### What the task requires
The lines from the top of the data down to the line with "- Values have" should be repeated exactly, both ends included.

══ Input data

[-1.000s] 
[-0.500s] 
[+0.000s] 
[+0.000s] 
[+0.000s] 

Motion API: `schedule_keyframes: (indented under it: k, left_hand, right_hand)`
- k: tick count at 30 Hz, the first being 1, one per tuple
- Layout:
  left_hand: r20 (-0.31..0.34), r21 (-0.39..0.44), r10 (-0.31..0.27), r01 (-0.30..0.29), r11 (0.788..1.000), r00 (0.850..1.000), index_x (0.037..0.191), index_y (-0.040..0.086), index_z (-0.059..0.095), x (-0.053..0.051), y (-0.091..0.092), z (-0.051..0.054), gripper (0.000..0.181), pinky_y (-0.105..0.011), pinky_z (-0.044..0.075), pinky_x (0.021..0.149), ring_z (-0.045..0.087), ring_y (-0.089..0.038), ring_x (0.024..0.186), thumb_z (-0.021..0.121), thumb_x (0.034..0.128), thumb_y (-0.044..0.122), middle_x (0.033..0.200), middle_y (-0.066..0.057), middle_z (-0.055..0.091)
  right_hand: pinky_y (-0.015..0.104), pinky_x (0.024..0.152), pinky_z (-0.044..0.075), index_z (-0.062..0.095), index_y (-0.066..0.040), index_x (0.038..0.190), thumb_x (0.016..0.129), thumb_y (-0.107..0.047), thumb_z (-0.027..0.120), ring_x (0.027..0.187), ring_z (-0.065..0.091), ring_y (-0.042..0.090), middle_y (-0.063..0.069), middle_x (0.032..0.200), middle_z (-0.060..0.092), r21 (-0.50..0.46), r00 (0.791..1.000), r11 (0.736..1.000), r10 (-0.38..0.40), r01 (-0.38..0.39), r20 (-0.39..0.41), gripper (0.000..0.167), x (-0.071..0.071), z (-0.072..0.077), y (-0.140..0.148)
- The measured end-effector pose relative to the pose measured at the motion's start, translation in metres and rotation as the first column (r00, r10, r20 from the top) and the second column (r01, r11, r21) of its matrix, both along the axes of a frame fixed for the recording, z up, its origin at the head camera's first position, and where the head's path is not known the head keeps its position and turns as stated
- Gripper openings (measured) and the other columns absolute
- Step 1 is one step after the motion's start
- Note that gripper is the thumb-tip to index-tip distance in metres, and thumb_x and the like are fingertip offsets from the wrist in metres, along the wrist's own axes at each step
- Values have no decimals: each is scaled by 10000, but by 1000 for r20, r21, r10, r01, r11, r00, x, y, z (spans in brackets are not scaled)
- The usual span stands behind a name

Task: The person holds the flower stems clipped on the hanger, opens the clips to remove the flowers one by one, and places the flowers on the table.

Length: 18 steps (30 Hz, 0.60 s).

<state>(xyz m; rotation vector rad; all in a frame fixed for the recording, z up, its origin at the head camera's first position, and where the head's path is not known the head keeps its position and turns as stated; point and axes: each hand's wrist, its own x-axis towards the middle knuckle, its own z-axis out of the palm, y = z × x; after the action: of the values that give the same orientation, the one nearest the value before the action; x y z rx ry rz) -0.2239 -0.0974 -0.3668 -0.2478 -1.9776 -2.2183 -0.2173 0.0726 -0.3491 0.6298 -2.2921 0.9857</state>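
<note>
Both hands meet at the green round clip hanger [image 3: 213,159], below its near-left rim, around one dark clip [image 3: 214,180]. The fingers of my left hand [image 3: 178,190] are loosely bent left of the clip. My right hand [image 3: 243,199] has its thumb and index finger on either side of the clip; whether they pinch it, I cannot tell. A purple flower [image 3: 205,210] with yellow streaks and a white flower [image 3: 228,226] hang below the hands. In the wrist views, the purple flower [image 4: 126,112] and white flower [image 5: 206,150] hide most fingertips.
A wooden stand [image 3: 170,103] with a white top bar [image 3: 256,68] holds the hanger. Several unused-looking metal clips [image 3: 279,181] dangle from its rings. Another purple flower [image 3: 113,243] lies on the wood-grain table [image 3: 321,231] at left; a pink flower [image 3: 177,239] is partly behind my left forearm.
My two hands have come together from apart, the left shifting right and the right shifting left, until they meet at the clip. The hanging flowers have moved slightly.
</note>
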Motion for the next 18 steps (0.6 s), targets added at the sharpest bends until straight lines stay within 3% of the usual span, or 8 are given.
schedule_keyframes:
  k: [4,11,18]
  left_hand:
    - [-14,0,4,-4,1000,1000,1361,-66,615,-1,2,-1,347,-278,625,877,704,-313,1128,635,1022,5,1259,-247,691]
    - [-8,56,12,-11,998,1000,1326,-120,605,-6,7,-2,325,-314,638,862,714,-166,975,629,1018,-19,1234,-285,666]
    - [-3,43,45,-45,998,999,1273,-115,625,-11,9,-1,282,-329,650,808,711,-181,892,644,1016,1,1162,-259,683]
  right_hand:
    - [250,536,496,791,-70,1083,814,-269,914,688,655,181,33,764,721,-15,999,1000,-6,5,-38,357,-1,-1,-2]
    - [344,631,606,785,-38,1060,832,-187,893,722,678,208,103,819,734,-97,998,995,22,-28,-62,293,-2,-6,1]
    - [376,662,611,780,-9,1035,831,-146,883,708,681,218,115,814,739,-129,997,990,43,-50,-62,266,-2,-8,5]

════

### Response
[-1.000s] 
[-0.500s] 
[+0.000s] 
[+0.000s] 
[+0.000s] 

Motion API: `schedule_keyframes: (indented under it: k, left_hand, right_hand)`
- k: tick count at 30 Hz, the first being 1, one per tuple
- Layout:
  left_hand: r20 (-0.31..0.34), r21 (-0.39..0.44), r10 (-0.31..0.27), r01 (-0.30..0.29), r11 (0.788..1.000), r00 (0.850..1.000), index_x (0.037..0.191), index_y (-0.040..0.086), index_z (-0.059..0.095), x (-0.053..0.051), y (-0.091..0.092), z (-0.051..0.054), gripper (0.000..0.181), pinky_y (-0.105..0.011), pinky_z (-0.044..0.075), pinky_x (0.021..0.149), ring_z (-0.045..0.087), ring_y (-0.089..0.038), ring_x (0.024..0.186), thumb_z (-0.021..0.121), thumb_x (0.034..0.128), thumb_y (-0.044..0.122), middle_x (0.033..0.200), middle_y (-0.066..0.057), middle_z (-0.055..0.091)
  right_hand: pinky_y (-0.015..0.104), pinky_x (0.024..0.152), pinky_z (-0.044..0.075), index_z (-0.062..0.095), index_y (-0.066..0.040), index_x (0.038..0.190), thumb_x (0.016..0.129), thumb_y (-0.107..0.047), thumb_z (-0.027..0.120), ring_x (0.027..0.187), ring_z (-0.065..0.091), ring_y (-0.042..0.090), middle_y (-0.063..0.069), middle_x (0.032..0.200), middle_z (-0.060..0.092), r21 (-0.50..0.46), r00 (0.791..1.000), r11 (0.736..1.000), r10 (-0.38..0.40), r01 (-0.38..0.39), r20 (-0.39..0.41), gripper (0.000..0.167), x (-0.071..0.071), z (-0.072..0.077), y (-0.140..0.148)
- The measured end-effector pose relative to the pose measured at the motion's start, translation in metres and rotation as the first column (r00, r10, r20 from the top) and the second column (r01, r11, r21) of its matrix, both along the axes of a frame fixed for the recording, z up, its origin at the head camera's first position, and where the head's path is not known the head keeps its position and turns as stated
- Gripper openings (measured) and the other columns absolute
- Step 1 is one step after the motion's start
- Note that gripper is the thumb-tip to index-tip distance in metres, and thumb_x and the like are fingertip offsets from the wrist in metres, along the wrist's own axes at each step
- Values have no decimals: each is scaled by 10000, but by 1000 for r20, r21, r10, r01, r11, r00, x, y, z (spans in brackets are not scaled)

The generated output is now complete.